Task
Skip every picture, and copy exactly the lines from the one containing "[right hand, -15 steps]" to the end of the data.

================================

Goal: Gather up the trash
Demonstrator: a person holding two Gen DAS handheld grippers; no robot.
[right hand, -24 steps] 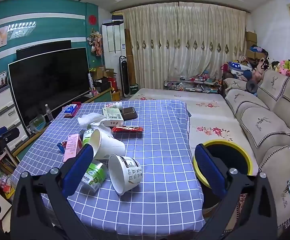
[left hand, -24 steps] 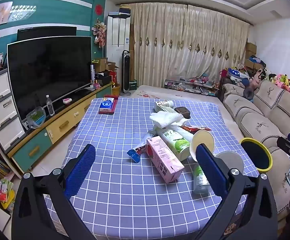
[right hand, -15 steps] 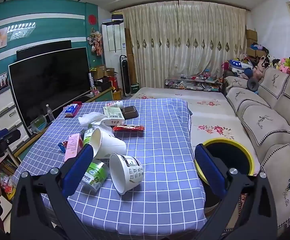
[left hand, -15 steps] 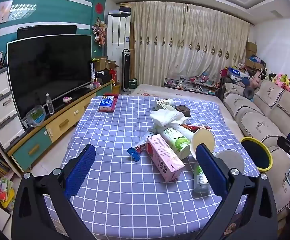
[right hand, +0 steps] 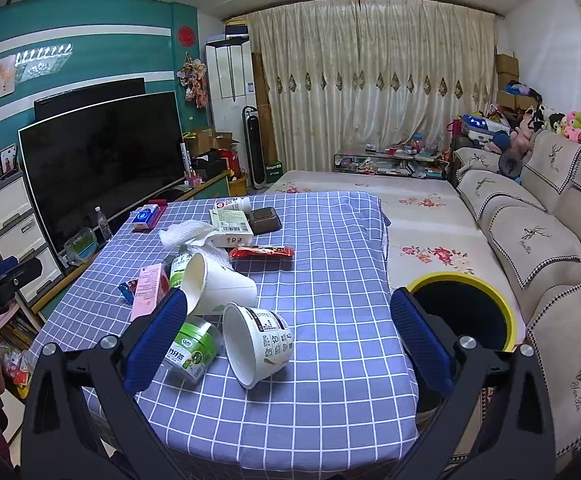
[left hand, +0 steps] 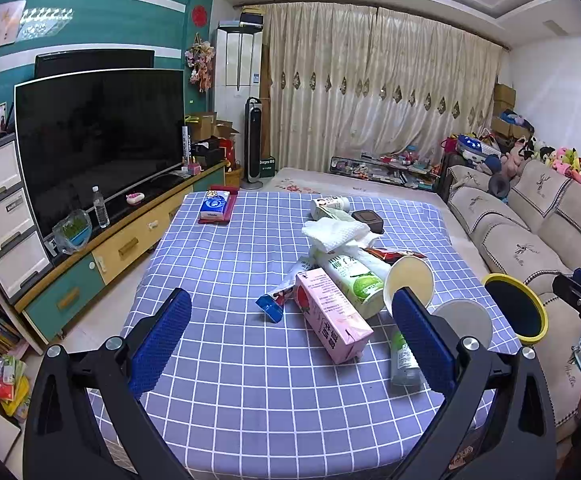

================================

Solution for this problem
[right hand, -15 steps] 
[left hand, -15 steps] 
[right hand, +0 steps] 
[left hand, +0 steps] 

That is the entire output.